Perceived Benefits From Cancer Screening Independent of Mortality Benefit

Type of Benefit Quotes
Quality of life Regarding a patient who had a large breast cancer in the absence of screening: “I don’t think that we could have changed her mortality. I think she was still gonna pass away, she had other health problems but the mass was coming out of her chest, [if caught earlier] maybe they could have just done a lumpectomy… she may have had a better quality of life at the end.”
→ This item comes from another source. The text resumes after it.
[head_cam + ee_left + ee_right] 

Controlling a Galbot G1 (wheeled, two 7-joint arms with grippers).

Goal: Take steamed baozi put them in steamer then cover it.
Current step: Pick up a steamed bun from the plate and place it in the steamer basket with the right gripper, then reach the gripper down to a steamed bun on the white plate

Less invasive treatment “The patient may still die at the same age regardless of whether we do a simple lumpectomy at age 75 or do a more invasive, aggressive surgery or other treatment at age 78 or 80… at the end the survival may be the same but how [do] you measure the quality of those years in terms of physical impact of the treatment as well as the mental impact?”
Reassurance It’s easy to dismiss those things when you look at them in an abstract standpoint, but if you are really anxious about breast cancer and you really want that reassurance of the mammogram it can mean an awful lot.
Cancer diagnosis may trigger positive changes “[As the patient], I [may] want to know I have a stage 2 breast cancer and maybe repair relationships with family or behave differently towards others.”